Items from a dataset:
• • • •

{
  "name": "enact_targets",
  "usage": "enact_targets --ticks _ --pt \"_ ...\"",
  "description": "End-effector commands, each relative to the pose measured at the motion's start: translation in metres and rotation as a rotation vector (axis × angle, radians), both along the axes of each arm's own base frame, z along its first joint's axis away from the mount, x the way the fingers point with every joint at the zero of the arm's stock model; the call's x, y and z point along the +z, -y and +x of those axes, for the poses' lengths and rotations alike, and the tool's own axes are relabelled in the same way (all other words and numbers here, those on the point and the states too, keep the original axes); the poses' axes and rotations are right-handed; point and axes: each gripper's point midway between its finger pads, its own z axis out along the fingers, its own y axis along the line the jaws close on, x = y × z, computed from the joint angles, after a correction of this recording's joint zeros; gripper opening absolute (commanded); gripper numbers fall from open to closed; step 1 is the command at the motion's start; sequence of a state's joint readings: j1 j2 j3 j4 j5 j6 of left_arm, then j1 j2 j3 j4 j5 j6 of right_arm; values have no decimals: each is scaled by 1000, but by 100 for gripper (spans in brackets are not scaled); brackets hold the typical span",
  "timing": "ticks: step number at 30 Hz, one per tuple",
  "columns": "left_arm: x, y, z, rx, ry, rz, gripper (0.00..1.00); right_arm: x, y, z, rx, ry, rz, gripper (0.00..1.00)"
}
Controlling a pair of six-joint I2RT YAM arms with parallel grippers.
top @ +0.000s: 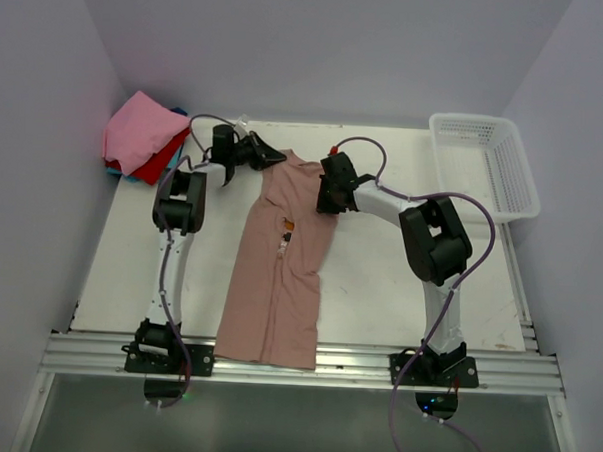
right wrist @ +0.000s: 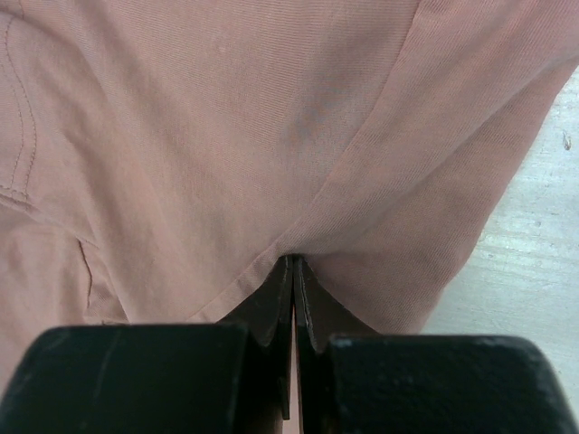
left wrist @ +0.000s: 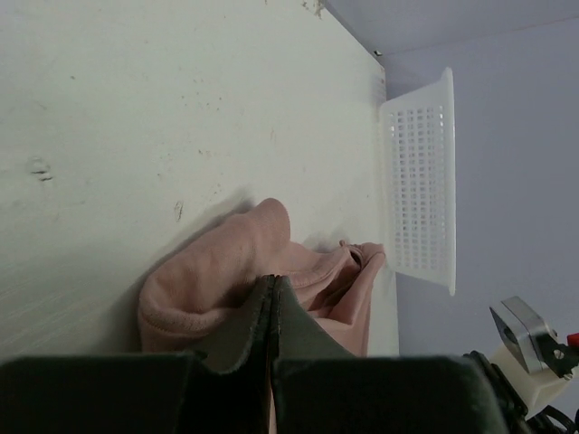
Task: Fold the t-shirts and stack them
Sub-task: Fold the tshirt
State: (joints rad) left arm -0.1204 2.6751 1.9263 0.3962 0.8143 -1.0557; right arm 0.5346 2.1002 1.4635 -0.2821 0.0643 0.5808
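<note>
The dusty-pink t-shirt (top: 279, 275) lies in a long narrow strip from the far middle of the table to its near edge, with a small print (top: 284, 233) showing at the chest. My left gripper (top: 267, 159) is shut on the shirt's far left corner; in the left wrist view (left wrist: 273, 282) the bunched pink cloth (left wrist: 208, 271) is pinched between the jaws. My right gripper (top: 325, 193) is shut on the shirt's far right edge; the right wrist view (right wrist: 293, 262) shows a fold of the cloth (right wrist: 226, 136) pinched at the tips. Folded shirts (top: 140, 134), bright pink on top of red and blue, are stacked at the far left corner.
A white plastic lattice basket (top: 484, 164) stands at the far right edge of the table, and also shows in the left wrist view (left wrist: 418, 181). Walls close in the table at the back and on both sides. A metal rail (top: 305, 364) runs along the near edge.
</note>
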Motion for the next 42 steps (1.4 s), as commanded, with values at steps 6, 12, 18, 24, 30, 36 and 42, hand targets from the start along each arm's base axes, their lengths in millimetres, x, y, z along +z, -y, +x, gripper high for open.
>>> enact_targets --ticks 6,12,18,24,30,36,42 --pt "135 -77 24 95 359 -11 0 -43 26 -31 5 -131 -127 0" --pt "210 -121 -4 139 499 38 20 -41 27 -28 -1 -117 -135 0" --pt "148 -100 -44 29 310 133 0 -34 23 -22 3 -107 -126 0" --pt "104 -74 -70 -45 245 132 0 -28 18 -18 2 -98 -106 0" --pt "64 -41 -82 -126 167 183 0 -23 16 -17 1 -92 -98 0" --pt "25 -36 -87 -143 74 272 0 -18 15 -14 1 -85 -95 0" --pt "-24 -39 -93 -127 -67 345 0 -12 17 -5 -21 -87 -131 0"
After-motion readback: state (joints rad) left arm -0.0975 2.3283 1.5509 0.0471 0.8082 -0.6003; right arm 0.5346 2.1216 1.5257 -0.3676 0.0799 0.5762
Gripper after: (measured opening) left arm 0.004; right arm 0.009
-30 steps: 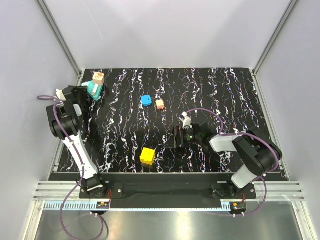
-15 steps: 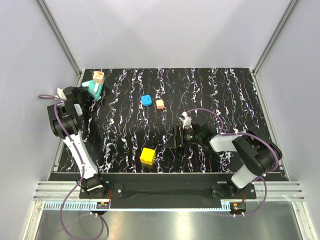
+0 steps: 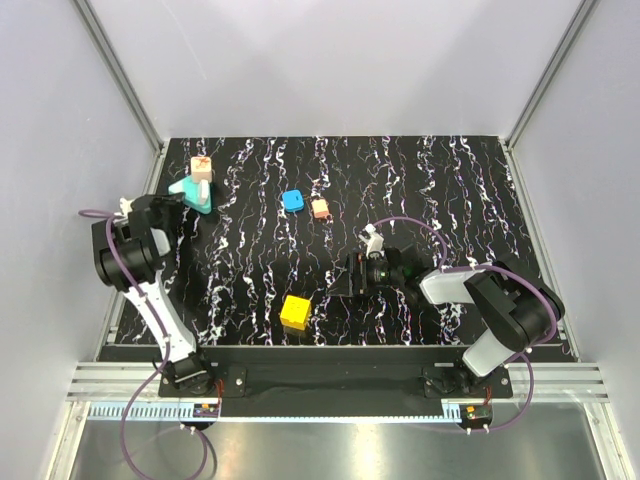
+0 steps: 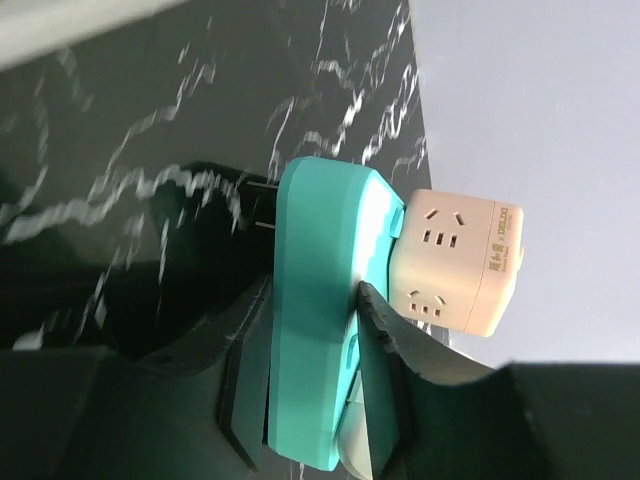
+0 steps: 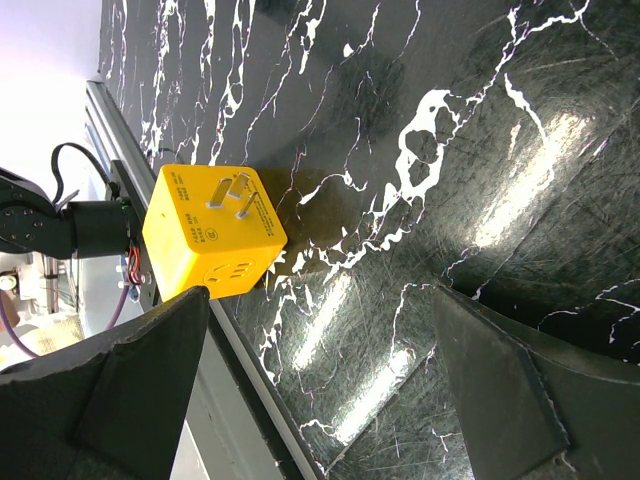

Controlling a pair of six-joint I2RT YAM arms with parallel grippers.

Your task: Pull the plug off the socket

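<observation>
Two dark fingers (image 4: 390,345) of the left gripper (image 4: 313,290) clamped on the socket (image 4: 320,330), one against each broad face. Smooth teal plastic, a flat slab with rounded corners, seen edge-on in the wrist view, with two thin metal prongs (image 4: 260,226) poking from the face away from the plug (image 4: 460,260). Seated against the opposite face and touching it: a matte peach cube with softened edges, small slot holes across one side, fine printed lettering on another. From above, the same pair at the far left corner of the table: teal base held at the gripper's tip, peach cube on its far side with a reddish mark on top. Cannot tell from either view whether the socket rests on the surface or hangs just off it.

Black tabletop (image 3: 450,180), glossy, veined in white like marble. Near the middle, well apart from the left arm, a small bright-blue block (image 3: 293,200) just beside a smaller salmon-orange block (image 3: 320,208), not touching. Nearer the bases, a yellow cube (image 3: 295,312).

Right gripper (image 3: 357,275) low over the table, fingers spread wide with only bare marble pattern between them. Ahead of it in its wrist view, that yellow cube again: glossy plastic, two flat metal blades standing out of one face, slot holes in another.
</observation>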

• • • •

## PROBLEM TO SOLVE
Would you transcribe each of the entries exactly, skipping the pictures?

## RESPONSE FOR THIS EXERCISE
{
  "name": "enact_targets",
  "usage": "enact_targets --ticks _ --pt \"_ ...\"",
  "description": "End-effector commands, each relative to the pose measured at the motion's start: translation in metres and rotation as a rotation vector (axis × angle, radians), both along the axes of each arm's own base frame, z along its first joint's axis away from the mount, x the way the fingers point with every joint at the zero of the arm's stock model; the call's x, y and z point along the +z, -y and +x of those axes, for the poses' lengths and rotations alike, and the tool's own axes are relabelled in the same way (all other words and numbers here, those on the point and the states too, keep the original axes); the poses' axes and rotations are right-handed; point and axes: each gripper's point midway between its finger pads, its own z axis out along the fingers, its own y axis along the line the jaws close on, x = y × z, computed from the joint angles, after a correction of this recording's joint zeros; gripper opening absolute (commanded); gripper numbers fall from open to closed; step 1 is the command at the motion's start; sequence of a state's joint readings: j1 j2 j3 j4 j5 j6 of left_arm, then j1 j2 j3 j4 j5 j6 of right_arm; values have no decimals: each is scaled by 1000, but by 100 for gripper (spans in brackets are not scaled); brackets hold the typical span",
  "timing": "ticks: step number at 30 Hz, one per tuple",
  "columns": "left_arm: x, y, z, rx, ry, rz, gripper (0.00..1.00); right_arm: x, y, z, rx, ry, rz, gripper (0.00..1.00)"
}
Controlling a pair of six-joint I2RT YAM arms with parallel grippers.
top @ +0.000s: 
right wrist @ +0.000s: 
left wrist @ +0.000s: 
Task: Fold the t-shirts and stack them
Sub-task: Fold the tshirt
State: (joints rad) left arm -0.1204 2.6751 1.9263 0.3962 0.8143 -1.0557; right arm 0.5346 2.1002 1.4635 -0.2821 0.0643 0.5808
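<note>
The dusty-pink t-shirt (top: 279, 275) lies in a long narrow strip from the far middle of the table to its near edge, with a small print (top: 284, 233) showing at the chest. My left gripper (top: 267, 159) is shut on the shirt's far left corner; in the left wrist view (left wrist: 273, 282) the bunched pink cloth (left wrist: 208, 271) is pinched between the jaws. My right gripper (top: 325, 193) is shut on the shirt's far right edge; the right wrist view (right wrist: 293, 262) shows a fold of the cloth (right wrist: 226, 136) pinched at the tips. Folded shirts (top: 140, 134), bright pink on top of red and blue, are stacked at the far left corner.
A white plastic lattice basket (top: 484, 164) stands at the far right edge of the table, and also shows in the left wrist view (left wrist: 418, 181). Walls close in the table at the back and on both sides. A metal rail (top: 305, 364) runs along the near edge.
</note>
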Motion for the next 42 steps (1.4 s), as commanded, with values at steps 6, 12, 18, 24, 30, 36 and 42, hand targets from the start along each arm's base axes, their lengths in millimetres, x, y, z along +z, -y, +x, gripper high for open.
>>> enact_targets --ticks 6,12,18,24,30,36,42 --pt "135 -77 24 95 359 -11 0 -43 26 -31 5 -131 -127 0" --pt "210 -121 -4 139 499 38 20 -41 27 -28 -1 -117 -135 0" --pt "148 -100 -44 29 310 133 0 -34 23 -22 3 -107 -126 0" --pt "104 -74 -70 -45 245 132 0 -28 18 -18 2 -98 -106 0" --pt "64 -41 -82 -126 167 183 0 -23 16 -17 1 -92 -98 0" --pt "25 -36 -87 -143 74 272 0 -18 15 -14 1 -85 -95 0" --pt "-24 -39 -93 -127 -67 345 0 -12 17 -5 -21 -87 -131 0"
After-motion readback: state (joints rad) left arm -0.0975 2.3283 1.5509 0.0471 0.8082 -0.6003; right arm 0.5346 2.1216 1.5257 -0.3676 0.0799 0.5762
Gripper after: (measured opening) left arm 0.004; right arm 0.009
-30 steps: 
-15 steps: 
+0 steps: 
+0 steps: 
+0 steps: 

Controlling a pair of six-joint I2RT YAM arms with parallel grippers.

Your task: Pull the plug off the socket

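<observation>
Two dark fingers (image 4: 390,345) of the left gripper (image 4: 313,290) clamped on the socket (image 4: 320,330), one against each broad face. Smooth teal plastic, a flat slab with rounded corners, seen edge-on in the wrist view, with two thin metal prongs (image 4: 260,226) poking from the face away from the plug (image 4: 460,260). Seated against the opposite face and touching it: a matte peach cube with softened edges, small slot holes across one side, fine printed lettering on another. From above, the same pair at the far left corner of the table: teal base held at the gripper's tip, peach cube on its far side with a reddish mark on top. Cannot tell from either view whether the socket rests on the surface or hangs just off it.

Black tabletop (image 3: 450,180), glossy, veined in white like marble. Near the middle, well apart from the left arm, a small bright-blue block (image 3: 293,200) just beside a smaller salmon-orange block (image 3: 320,208), not touching. Nearer the bases, a yellow cube (image 3: 295,312).

Right gripper (image 3: 357,275) low over the table, fingers spread wide with only bare marble pattern between them. Ahead of it in its wrist view, that yellow cube again: glossy plastic, two flat metal blades standing out of one face, slot holes in another.
</observation>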

The exercise requires nothing more than what has been given.